Anyway these cars are an interesting option. There are few around, but I like the flexibility that they provide and the smaller carbon footprint they leave (in comparison to the regular Avenger). But efficiency-wise, the Avenger is not so good: 19 city/27 highway. My SUV is almost that. Almost. So the FFV is definitely an option, but the lack of selection makes it difficult to pursue.

Biodiesels are my personal favorites. They're a lot like FFVs, but there's not a lot of special adaptation between a regular diesel engine and a biodiesel one. As long as the hoses that come into contact with the fuel are synthetic rubber, I think you're good to go (the used vegetable oil eats through regular rubber hoses after awhile). We have a car lot here that sells biodiesel-converted cars only. They're mostly older model Mercedes-Benzes, since they were diesel-powered in the 70s and 80s. I'm not so keen on driving an '85 Mercedes 500SEL. I just don't think that the kind of performance and/or creature comforts we want is going to come out of an older Mercedes or Volvo. I think that VW is going to make some diesels in 2008 or 2009, but that won't help us now.

Which puts us in a quandary. What are we supposed to do for a new car? Our performance demands exclude a lot of the older biodiesel options, our ethical values exclude the newer gas-guzzlers or non-green options, and our financial concerns (stupid hospital bills) exclude most of the newer gas hybrids. What we are left with, as far as I can tell, are few options:

1) Buy a car with a high-efficiency gasoline engine (Subaru Impreza, Scion Xa, Mazda 3, Honda Civic) and use E10. Subaru has been advertising that their factories are zero-landfill enterprises, which is nice (and Imprezas are cool).

2) Lease one of the above cars for a few years (using E10) until the US decides to stop screwing around and provides us with some genuinely effective options.

3) Buy a cheaper, older car that I could work on myself (pre-1975 domestic models), and pay to have it converted to diesel engine, and then converted to biodiesel. If I had my pick and neither time nor money were issues, this is the way I would go. I would buy an older muscle car (Charger, Firebird, Camaro, etc.) or a late-70s Corvette, put a diesel engine in it, and then convert that engine into one that can burn biodiesel.

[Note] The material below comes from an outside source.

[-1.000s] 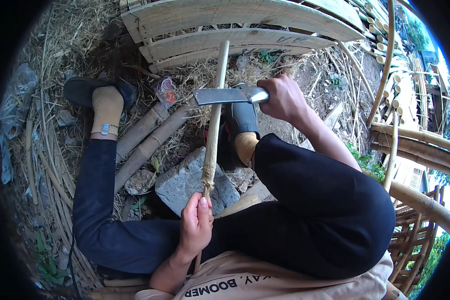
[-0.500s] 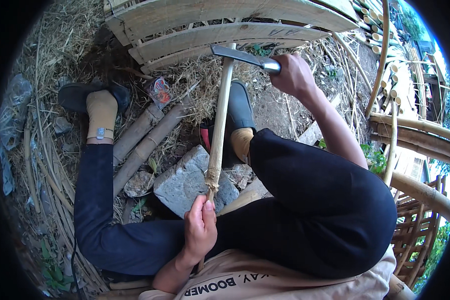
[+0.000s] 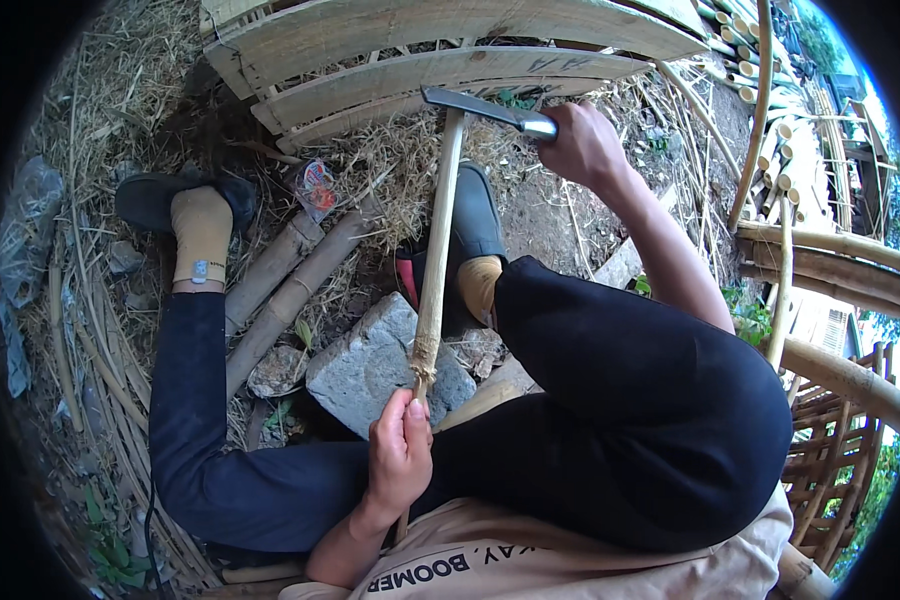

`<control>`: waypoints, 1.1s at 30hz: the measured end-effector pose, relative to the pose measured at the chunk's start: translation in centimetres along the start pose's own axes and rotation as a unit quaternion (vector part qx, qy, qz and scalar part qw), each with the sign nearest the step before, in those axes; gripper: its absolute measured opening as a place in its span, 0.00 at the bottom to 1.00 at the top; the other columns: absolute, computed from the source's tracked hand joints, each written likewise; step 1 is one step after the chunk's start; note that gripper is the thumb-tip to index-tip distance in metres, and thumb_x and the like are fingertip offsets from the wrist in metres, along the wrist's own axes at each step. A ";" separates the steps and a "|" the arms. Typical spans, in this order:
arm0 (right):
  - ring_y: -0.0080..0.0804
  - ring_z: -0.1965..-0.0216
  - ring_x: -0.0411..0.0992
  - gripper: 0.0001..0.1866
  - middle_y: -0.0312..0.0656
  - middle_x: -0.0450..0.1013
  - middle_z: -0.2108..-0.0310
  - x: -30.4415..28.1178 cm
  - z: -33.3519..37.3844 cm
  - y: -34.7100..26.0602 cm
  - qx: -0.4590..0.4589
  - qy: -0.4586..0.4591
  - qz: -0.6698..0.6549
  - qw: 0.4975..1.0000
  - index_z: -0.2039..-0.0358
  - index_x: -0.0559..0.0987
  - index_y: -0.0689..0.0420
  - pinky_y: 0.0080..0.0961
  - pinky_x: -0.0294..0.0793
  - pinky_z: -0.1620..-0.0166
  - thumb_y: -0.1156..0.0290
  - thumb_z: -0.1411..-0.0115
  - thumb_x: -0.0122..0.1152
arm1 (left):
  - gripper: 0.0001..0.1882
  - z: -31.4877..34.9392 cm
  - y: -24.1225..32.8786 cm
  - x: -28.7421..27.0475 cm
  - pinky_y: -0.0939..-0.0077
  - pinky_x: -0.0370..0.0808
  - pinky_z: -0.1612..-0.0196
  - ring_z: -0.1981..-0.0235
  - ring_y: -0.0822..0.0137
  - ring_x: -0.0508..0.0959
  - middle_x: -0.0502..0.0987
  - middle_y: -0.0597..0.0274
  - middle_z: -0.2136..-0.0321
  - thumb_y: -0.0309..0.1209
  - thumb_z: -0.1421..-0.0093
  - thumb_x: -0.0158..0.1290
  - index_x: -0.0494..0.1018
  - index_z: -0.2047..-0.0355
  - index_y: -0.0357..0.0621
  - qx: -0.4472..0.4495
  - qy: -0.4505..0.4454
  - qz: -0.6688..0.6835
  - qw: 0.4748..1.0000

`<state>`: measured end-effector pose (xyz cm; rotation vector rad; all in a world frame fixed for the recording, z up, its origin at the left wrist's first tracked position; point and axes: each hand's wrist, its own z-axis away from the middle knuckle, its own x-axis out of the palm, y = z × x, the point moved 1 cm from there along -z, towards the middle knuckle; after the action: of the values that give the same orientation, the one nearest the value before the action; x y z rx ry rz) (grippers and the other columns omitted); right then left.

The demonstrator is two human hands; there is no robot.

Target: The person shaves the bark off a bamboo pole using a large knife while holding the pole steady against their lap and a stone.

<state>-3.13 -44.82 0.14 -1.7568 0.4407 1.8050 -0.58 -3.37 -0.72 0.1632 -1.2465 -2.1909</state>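
A pale bamboo stick [image 3: 436,265] slants up from my lap, over a grey stone block [image 3: 358,358]. My left hand [image 3: 400,450] is closed round its lower part, just below a rough, frayed node. In my right hand [image 3: 583,147] I grip the handle of a machete-like knife [image 3: 475,104]. Its dark blade lies across the top end of the stick and looks to be touching it. The handle is mostly hidden by my fingers; a shiny metal collar shows beside them.
A slatted wooden crate [image 3: 370,90] stands just beyond the stick's tip. Two bamboo poles [image 3: 295,290] and a plastic wrapper [image 3: 315,188] lie left of the stone on straw-strewn ground. Cut bamboo [image 3: 780,165] is stacked at the far right, near a woven basket [image 3: 838,470].
The top end of the stick now reaches only to the blade, where before it stuck out a little past it. My hands have barely moved.
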 end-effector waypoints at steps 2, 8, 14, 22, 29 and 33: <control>0.52 0.73 0.79 0.11 0.54 0.78 0.77 -0.3 1.0 -1.1 -0.042 -0.014 -0.030 0.999 0.71 0.84 0.58 0.45 0.80 0.62 0.71 0.55 0.58 | 0.13 0.2 0.6 -0.2 0.80 0.58 0.81 0.84 0.82 0.61 0.61 0.72 0.85 0.33 0.25 0.41 0.65 0.68 0.40 0.002 0.004 -0.032 0.999; 0.52 0.73 0.79 0.10 0.54 0.78 0.77 -0.1 0.7 -1.2 -0.015 -0.014 -0.010 1.000 0.72 0.84 0.57 0.44 0.80 0.62 0.71 0.56 0.59 | 0.13 0.1 0.6 -0.3 0.76 0.62 0.80 0.84 0.78 0.65 0.65 0.68 0.86 0.32 0.26 0.42 0.67 0.68 0.39 -0.005 0.009 -0.045 0.999; 0.52 0.74 0.79 0.10 0.54 0.78 0.78 0.5 0.5 -1.4 -0.007 -0.028 0.026 0.999 0.72 0.84 0.58 0.45 0.80 0.65 0.71 0.56 0.59 | 0.13 0.1 -0.3 0.0 0.86 0.53 0.83 0.84 0.86 0.56 0.58 0.77 0.83 0.35 0.24 0.40 0.64 0.67 0.44 0.009 0.004 -0.016 1.000; 0.51 0.75 0.79 0.11 0.52 0.77 0.79 0.4 0.3 -0.1 -0.024 -0.002 0.031 0.999 0.71 0.84 0.56 0.44 0.80 0.65 0.70 0.56 0.59 | 0.13 -0.4 -0.5 0.2 0.86 0.54 0.82 0.84 0.86 0.57 0.60 0.77 0.83 0.35 0.25 0.40 0.64 0.67 0.43 0.026 0.006 -0.063 0.998; 0.49 0.77 0.78 0.10 0.50 0.77 0.79 0.2 0.5 0.3 -0.004 0.017 0.038 0.999 0.72 0.84 0.54 0.44 0.80 0.67 0.71 0.57 0.59 | 0.12 -0.2 -0.3 0.2 0.87 0.54 0.82 0.84 0.86 0.57 0.59 0.77 0.83 0.35 0.24 0.39 0.64 0.66 0.44 0.007 -0.020 -0.038 0.999; 0.51 0.76 0.78 0.10 0.51 0.77 0.79 0.0 1.7 -1.0 -0.064 0.035 -0.019 0.997 0.72 0.84 0.54 0.44 0.80 0.65 0.70 0.56 0.59 | 0.12 0.1 -0.8 0.1 0.87 0.53 0.83 0.85 0.86 0.56 0.58 0.77 0.83 0.35 0.24 0.39 0.63 0.66 0.44 0.008 -0.030 -0.016 0.999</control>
<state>-3.88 -43.04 0.46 -1.9083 0.3239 1.7846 -1.04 -3.05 -1.32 0.1258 -1.3038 -2.2278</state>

I just don't know what diesel engine might fit on those motor mounts, though. But, that would be my dream car: a 1976 Firebird with a Smokey and the Bandit paint job and biodiesel engine. I'd probably have enough left over to buy one of the cowboy hats with a feather on the front that Burt Reynolds wore. Keep your nose between the ditches and smokey out of your britches, I'm gone.